What the exercise asks — Check every line below for the word "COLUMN" and copy the ones that have it.
....
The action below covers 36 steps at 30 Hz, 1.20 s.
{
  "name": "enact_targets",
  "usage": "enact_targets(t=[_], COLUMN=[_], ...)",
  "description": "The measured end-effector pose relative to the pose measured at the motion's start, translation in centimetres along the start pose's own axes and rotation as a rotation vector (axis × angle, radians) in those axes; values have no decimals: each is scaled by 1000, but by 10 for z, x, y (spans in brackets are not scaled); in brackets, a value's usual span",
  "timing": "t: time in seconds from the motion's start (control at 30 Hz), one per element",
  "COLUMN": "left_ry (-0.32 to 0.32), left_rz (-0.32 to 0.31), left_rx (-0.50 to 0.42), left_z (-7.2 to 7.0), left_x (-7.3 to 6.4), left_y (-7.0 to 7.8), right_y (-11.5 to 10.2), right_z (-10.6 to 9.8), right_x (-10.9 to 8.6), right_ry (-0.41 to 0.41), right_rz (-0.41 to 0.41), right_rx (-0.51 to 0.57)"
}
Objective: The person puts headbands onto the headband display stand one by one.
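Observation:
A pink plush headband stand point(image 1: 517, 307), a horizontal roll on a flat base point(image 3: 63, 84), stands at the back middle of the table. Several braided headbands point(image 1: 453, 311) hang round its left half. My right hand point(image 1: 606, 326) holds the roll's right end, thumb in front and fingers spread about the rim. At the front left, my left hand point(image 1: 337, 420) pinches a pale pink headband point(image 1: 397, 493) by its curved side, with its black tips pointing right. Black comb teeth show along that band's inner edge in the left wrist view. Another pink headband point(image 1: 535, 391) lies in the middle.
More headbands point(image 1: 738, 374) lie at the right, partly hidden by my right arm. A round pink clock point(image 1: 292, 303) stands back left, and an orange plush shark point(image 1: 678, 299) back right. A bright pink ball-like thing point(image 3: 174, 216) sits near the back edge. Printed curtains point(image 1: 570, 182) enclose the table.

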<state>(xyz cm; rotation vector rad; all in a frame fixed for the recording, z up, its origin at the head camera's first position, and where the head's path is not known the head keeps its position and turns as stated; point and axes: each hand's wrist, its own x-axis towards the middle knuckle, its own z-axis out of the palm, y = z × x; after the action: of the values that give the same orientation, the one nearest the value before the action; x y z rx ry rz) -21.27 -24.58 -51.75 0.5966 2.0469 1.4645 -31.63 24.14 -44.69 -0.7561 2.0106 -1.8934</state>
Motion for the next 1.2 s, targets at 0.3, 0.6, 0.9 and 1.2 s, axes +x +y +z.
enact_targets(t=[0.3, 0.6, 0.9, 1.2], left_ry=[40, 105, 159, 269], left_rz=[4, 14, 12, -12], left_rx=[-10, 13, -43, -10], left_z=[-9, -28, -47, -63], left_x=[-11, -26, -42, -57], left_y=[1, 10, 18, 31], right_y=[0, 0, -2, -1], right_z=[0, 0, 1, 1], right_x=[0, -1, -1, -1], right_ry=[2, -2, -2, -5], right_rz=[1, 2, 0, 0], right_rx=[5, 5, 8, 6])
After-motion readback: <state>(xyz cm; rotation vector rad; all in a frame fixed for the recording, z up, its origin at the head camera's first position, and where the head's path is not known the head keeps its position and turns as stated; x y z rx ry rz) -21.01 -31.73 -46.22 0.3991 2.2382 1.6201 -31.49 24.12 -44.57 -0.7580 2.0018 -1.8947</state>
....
Task solution —
  "usage": "enact_targets(t=[_], COLUMN=[_], ...)",
  "COLUMN": "left_ry (-0.32 to 0.32), left_rz (-0.32 to 0.31), left_rx (-0.50 to 0.42), left_z (-7.2 to 7.0), left_x (-7.3 to 6.4), left_y (-7.0 to 7.8), right_y (-11.5 to 10.2), right_z (-10.6 to 9.8), right_x (-10.9 to 8.6), right_ry (-0.41 to 0.41), right_rz (-0.41 to 0.41), right_rx (-0.51 to 0.57)"

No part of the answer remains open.